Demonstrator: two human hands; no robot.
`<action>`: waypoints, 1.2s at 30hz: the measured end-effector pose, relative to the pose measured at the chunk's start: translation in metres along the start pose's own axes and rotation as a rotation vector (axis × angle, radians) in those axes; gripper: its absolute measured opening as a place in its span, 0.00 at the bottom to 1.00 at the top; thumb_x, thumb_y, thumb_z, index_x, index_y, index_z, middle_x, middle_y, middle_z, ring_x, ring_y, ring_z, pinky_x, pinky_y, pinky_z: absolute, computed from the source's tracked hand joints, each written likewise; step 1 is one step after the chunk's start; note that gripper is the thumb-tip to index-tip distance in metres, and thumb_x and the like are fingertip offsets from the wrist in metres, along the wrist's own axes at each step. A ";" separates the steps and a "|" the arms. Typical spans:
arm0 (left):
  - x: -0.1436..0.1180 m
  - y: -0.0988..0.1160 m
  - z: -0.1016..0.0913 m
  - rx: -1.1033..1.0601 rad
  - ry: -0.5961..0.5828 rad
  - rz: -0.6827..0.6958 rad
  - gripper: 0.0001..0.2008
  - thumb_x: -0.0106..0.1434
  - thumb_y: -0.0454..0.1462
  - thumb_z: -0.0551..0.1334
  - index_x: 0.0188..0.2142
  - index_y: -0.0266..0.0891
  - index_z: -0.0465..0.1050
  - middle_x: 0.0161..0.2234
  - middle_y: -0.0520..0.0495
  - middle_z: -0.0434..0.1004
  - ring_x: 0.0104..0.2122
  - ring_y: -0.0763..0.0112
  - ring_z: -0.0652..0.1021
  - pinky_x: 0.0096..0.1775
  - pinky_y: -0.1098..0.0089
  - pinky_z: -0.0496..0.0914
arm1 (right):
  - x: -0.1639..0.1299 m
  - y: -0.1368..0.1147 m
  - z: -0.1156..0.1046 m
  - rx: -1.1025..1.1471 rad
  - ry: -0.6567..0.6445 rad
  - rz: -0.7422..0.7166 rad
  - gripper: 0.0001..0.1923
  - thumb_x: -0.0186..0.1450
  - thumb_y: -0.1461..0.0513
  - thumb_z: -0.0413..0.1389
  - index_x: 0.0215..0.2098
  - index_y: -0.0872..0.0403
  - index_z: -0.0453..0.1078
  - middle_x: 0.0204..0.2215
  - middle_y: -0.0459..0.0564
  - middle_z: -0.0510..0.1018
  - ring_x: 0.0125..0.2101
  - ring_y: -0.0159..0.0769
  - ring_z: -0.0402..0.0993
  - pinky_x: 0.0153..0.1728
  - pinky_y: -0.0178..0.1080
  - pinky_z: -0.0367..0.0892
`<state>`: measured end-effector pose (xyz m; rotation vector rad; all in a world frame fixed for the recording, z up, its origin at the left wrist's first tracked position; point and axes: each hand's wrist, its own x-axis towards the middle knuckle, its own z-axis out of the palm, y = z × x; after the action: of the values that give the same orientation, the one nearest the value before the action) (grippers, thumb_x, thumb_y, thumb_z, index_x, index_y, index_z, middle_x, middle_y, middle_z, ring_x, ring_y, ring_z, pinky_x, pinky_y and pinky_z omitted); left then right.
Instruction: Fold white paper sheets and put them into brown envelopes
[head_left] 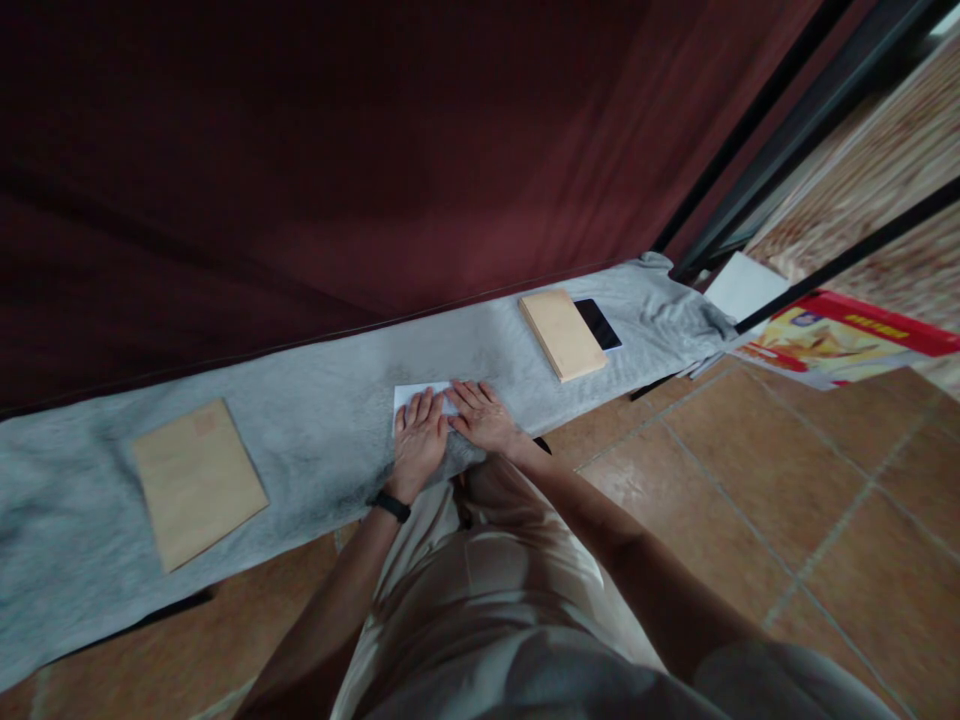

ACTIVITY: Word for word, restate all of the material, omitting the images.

WRITTEN ANSWER:
Demonstrator: two human hands; no robot.
`<action>`: waypoints, 1.2s at 30hz: the measured end-effector pose, relative to the pose measured at the chunk's start: translation in metres along the start pose's own axes and rotation as a rotation vector (axis × angle, radians) in those axes; gripper: its absolute measured opening as a place in its span, 0.00 at the bottom to 1.00 at the top; thumb_x, thumb_y, thumb_z, index_x, index_y, index_z, middle_x, middle_y, middle_z, ring_x, ring_y, ring_z, pinky_x, pinky_y, pinky_z: absolute, computed from the source's tracked hand joints, each written likewise; step 1 is one step after the chunk's start; note that gripper is the thumb-tip to index-tip distance in metres, and thumb_x and the like are fingertip offsets from the wrist in metres, along the wrist's own axes at each step. A ";" separates the steps and a "|" the arms. Typical spans:
arm0 (left):
  - x: -0.1436..0.1180 m
  - y: -0.0988..0.1160 m
  - z: -0.1016..0.0913 m
  - rx: -1.1033..1.0601 rad
  - ry: -0.5961..0.5828 rad
  - rz: -0.6827..0.6958 rad
  - gripper: 0.0001..0.2008
  - thumb_x: -0.0106..0.1434
  - thumb_y: -0.0454..0.1462
  - thumb_z: -0.0551..0.1334
  - index_x: 0.0188..0.2142
  - index_y: -0.0266..0.0891
  - index_z: -0.0465..0.1050
  - middle_x: 0.0161..0.2234
  - middle_y: -0.0520..0.0495
  - middle_z: -0.0434..0.1004
  - ring_x: 0.0104..0.2122
  - ring_y: -0.0763..0.0112
  - ring_z: -0.0652..0.1021
  - pinky_x: 0.0096..0.1775
  - pinky_y: -0.1098..0.0089
  - pinky_z: -0.0496..0.0914
arm1 (right):
  - x: -0.1639..0.1299 m
  - y: -0.1368..0.1147 m
  - z: -0.1156..0.1046 m
  - rx: -1.1025..1.1471 rad
  - ry: -0.6567..0.6445 rad
  - rz: -0.7422..0.7166 rad
  - gripper: 0.0001..0.1923
  - thumb_x: -0.0186..0.1450
  - thumb_y: -0.1461..0.0513
  - thumb_z: -0.0413..0.1389
  - index_x: 0.0215..0.2098
  - index_y: -0.0872..0.0403
  - index_z: -0.0453..0.1078
  - middle_x: 0.0204..0.2215
  - middle_y: -0.0459..0.0564
  - middle_z: -0.0510..0.1018
  - ring_x: 0.0125..0.2101
  - ring_y: -0.0159..0.0769
  - ring_z: -0.0402..0.0993
  - pinky_x: 0.0153..0.1728
  - pinky_y: -0.0178..0.1080
  - pinky_z: -0.0367..0.0892
`<state>`: measured end-effector pose (xyz m; rotation vector rad; all in a world frame fixed for the recording, z up, its origin at the left wrist's first tracked position; point and axes: each hand's wrist, its own x-axis towards the middle knuckle, its own z-axis out of the palm, y = z × x; after the action: of the values that give the same orientation, the one nearest the value before the action) (grippers, thumb_x, thumb_y, thumb_z, index_x, index_y, index_z, middle_x, middle_y, middle_z, ring_x, ring_y, ring_z, pinky_x, pinky_y and pinky_z omitted); left then right.
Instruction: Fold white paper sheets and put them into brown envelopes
[head_left] 

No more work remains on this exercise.